▸ TASK DESCRIPTION: Please return exactly the lines below that run from the line with "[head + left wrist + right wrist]" through the end of the listing, both included, but not the pictures.

▸ EXERCISE DATA:

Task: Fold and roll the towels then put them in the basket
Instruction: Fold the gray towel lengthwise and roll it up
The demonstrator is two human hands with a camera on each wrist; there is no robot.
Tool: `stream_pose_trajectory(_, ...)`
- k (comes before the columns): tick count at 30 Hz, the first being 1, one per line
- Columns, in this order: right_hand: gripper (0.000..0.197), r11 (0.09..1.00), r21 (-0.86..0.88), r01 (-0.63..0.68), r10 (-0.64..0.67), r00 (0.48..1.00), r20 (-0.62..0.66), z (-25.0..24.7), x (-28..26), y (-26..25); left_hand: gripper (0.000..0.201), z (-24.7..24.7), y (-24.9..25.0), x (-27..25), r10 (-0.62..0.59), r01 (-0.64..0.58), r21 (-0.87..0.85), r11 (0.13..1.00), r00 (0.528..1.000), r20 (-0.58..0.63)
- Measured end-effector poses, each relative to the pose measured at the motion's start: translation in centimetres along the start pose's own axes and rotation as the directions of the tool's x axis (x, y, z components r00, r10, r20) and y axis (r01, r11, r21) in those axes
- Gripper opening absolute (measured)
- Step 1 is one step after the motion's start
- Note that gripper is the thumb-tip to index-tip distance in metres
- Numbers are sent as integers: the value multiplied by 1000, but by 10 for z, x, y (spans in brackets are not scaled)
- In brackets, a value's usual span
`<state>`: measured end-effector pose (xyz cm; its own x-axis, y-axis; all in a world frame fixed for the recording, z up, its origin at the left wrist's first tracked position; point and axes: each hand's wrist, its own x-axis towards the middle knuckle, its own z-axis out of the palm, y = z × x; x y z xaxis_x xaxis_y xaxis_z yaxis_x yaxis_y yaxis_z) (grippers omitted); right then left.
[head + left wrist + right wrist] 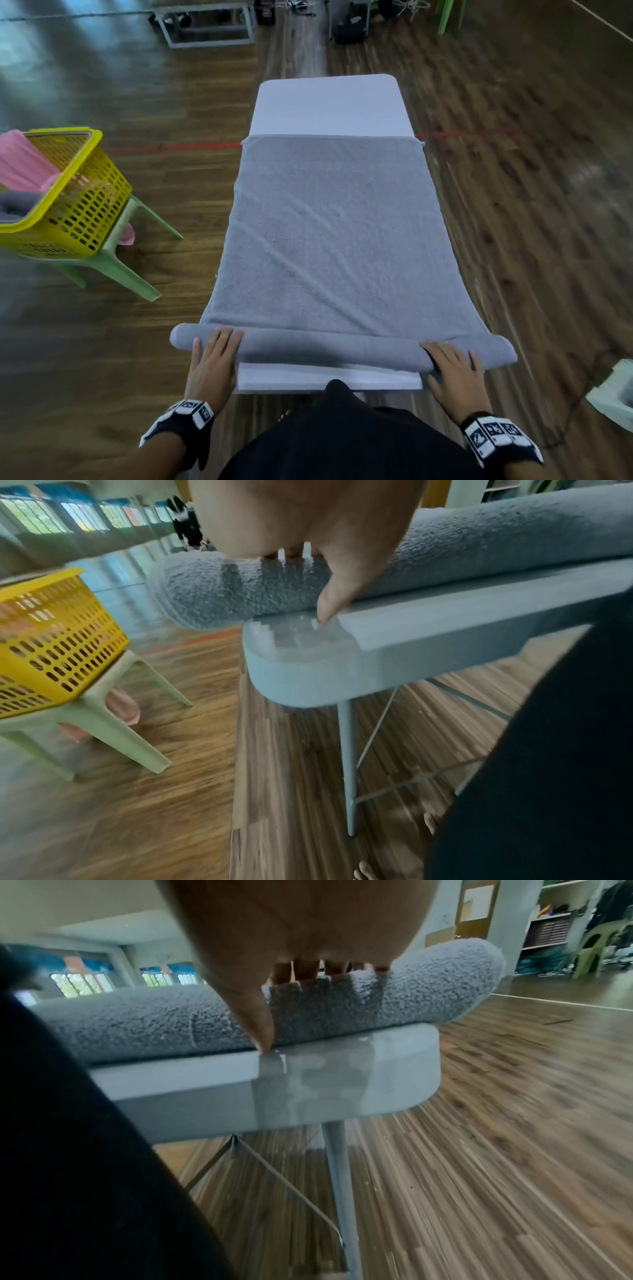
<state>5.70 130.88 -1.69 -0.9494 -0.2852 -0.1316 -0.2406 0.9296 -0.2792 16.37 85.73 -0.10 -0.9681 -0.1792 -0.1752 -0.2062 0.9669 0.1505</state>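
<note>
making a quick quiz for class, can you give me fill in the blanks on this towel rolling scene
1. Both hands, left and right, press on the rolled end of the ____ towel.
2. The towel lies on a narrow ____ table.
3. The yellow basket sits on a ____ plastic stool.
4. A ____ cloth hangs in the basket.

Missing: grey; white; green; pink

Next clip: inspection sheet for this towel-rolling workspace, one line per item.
Surface: white table, far end bare.
Job's things: grey towel flat, near end rolled; yellow basket on green stool, holding pink cloth.
Clutter: nothing seen on the table.
Grippers: left hand and right hand flat on the roll.
Cables: cords on the far floor, blurred.
Surroundings: wooden floor, shelves.
</note>
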Motion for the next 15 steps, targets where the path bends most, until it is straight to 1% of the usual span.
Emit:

▸ OUTPUT BELOW:
[head + left wrist + right wrist] 
<state>5.70 130.88 -1.69 -0.9494 -0.2852 -0.1316 -0.2406 0.9296 -0.2792 16.37 85.73 -0.10 -0.9681 -0.1792 -0.1752 -0.2062 0.9669 0.1505</state>
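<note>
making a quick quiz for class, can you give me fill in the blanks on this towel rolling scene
1. Both hands, left and right, press on the rolled end of the ____ towel.
2. The towel lies on a narrow ____ table.
3. The yellow basket sits on a ____ plastic stool.
4. A ____ cloth hangs in the basket.

Missing: grey; white; green; pink

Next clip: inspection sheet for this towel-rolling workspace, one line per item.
Surface: white table, far end bare.
Job's things: grey towel flat, near end rolled; yellow basket on green stool, holding pink cloth.
Clutter: nothing seen on the table.
Grippers: left hand and right hand flat on the roll.
Cables: cords on the far floor, blurred.
Surroundings: wooden floor, shelves.
</note>
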Motion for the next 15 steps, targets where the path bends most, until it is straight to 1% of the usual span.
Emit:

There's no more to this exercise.